In 1836, Ransom Cook made the acquaintance of Thomas Davenport, the man credited with inventing the electric motor. Davenport was in the Saratoga area demonstrating his creation when Cook saw the possibilities inherent in the device and agreed to finance its development and collaborate on its improvement. Their combined efforts led to the electromagnetic motor Davenport patented on February 25, 1837. The application was witnessed by Cook's son, Charles, and W. W. Ayres, Cook's brother-in-law (also spelled Ayers). Cook and Davenport went on to form the Electro-Magnetic Joint-Stock Association, an enterprise that folded shortly thereafter when the primary investor failed to make payment on his shares. At that point, Cook lost his investment in the project, and Davenport never found the backing to make his dream a reality. The original model of Davenport's electric motor remains on display at the Smithsonian Institution.(3)

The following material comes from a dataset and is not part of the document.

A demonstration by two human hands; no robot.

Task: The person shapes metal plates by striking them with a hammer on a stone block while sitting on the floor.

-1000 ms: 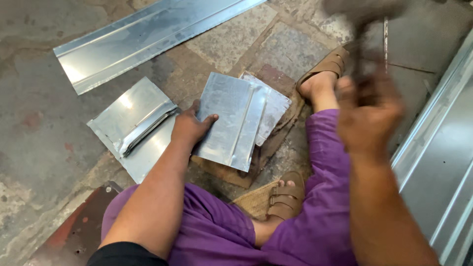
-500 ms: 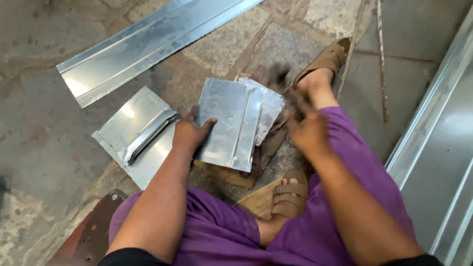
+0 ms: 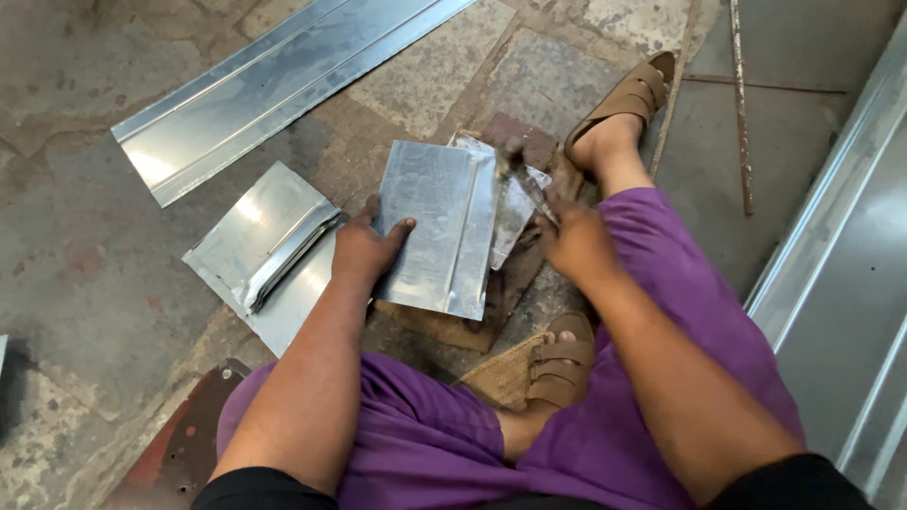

In 1842, the Assembly of the State of New York commissioned Ransom Cook to study the feasibility of using convict labor to conduct mining operations on lands in the northern part of the state. Cook concentrated his efforts on the iron-mining sites in Clinton and Essex Counties. In his 1843 report, he recommended that the state purchase the Sailley, Averill, and Skinner veins, located seventeen miles from Plattsburgh and some five miles from a waterpower on the Saranac River. His detailed, optimistic report went beyond that expected of him and included recommendations for the design and construction of the prison itself.
Based on Cook's recommendations, the Assembly passed legislation the following year to construct a prison on the site he had selected and named him agent and warden of the facility. The project was controversial from the start, with objections to the practicality of the venture dating back to the filing of Cook's report.(4) Undeterred, Cook began by ordering the construction of temporary housing for staff and prisoners, and on June 3, 1845, the first inmates arrived in chains. He had traveled to Sing Sing and Auburn to select candidates for his project based on their robust health and physical strength. On their arrival, the work of building the prison began in earnest. Eighteen months later, in January 1847, the grounds for the prison had been leveled, water brought into the yard, a quarry established, stone foundations sunk, and the mouth of the mine opened. Despite the herculean effort, less than $500 of iron ore had been extracted.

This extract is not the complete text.